"You really mean it?" I said. "You want to search my trunks?"
"Merely as a matter of form," repeated the manager a little more insistently. "I am sure a young lady like you would not mind who knew what was in her trunks."
I stood there, one hand still full of the red carnations that I was rearranging, the other gripping the end of the pink couch. I was thinking at lightning speed even as the frock-coated, shrewd-eyed, suave-voiced manager was speaking.
My trunks?
Well, as far as that went, I had only one trunk to my name! For I had given Mackenzie, the sandy-haired chamber-maid, all the luggage which had known me in Putney.

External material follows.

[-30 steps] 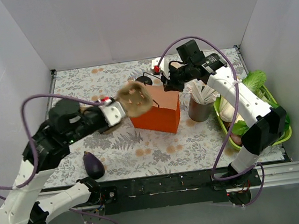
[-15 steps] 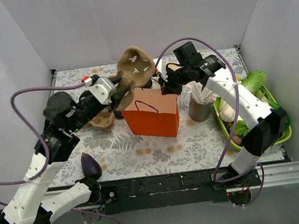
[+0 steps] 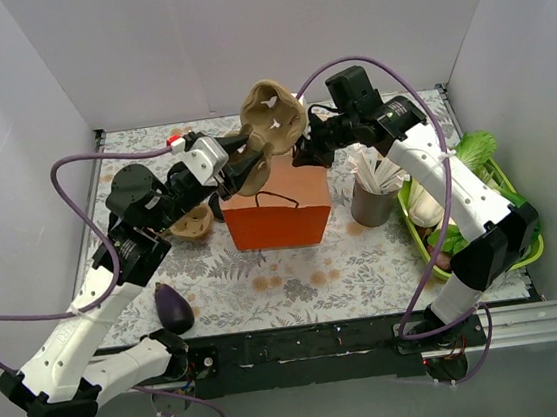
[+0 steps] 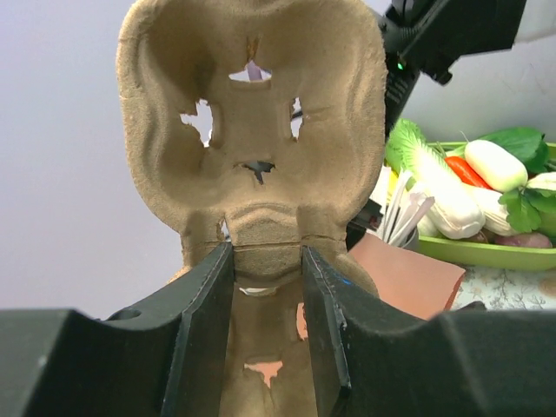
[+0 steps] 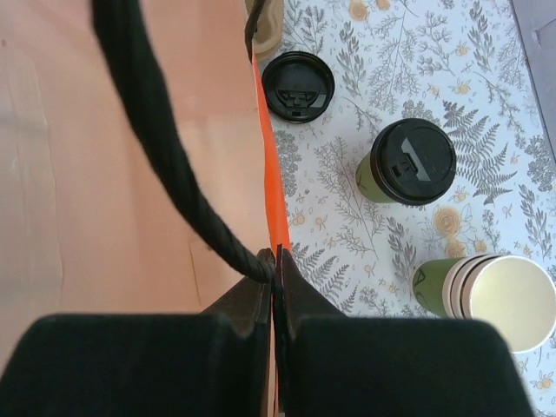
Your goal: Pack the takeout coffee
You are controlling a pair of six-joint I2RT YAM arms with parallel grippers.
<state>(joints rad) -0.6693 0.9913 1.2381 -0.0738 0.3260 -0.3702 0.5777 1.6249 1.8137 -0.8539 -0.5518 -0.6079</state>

When she asked me what she was to do with it, I told her she could give it to the dustman to take away, or cut it up for lighting the fires with, or anything she liked. She had said, "Very good" in a wooden tone that I knew masked surprise and wonderment unceasing over the inhabitants of Nos. 44, 45, and 46. Consequently I had, as I say, only one single trunk in the whole wide world.
And that was the brand-new masterpiece of the trunkmaker's art, bought in Bond Street, and handed over to me for my use by Miss Million on the ill-fated day when we first arrived at the Cecil.
As for what was in it——
Well, in one of Miss Million's own idioms, "It was full of emptiness"!
There was not a thing in it but the incorporate air and the expensive-smelling perfume of very good new leather!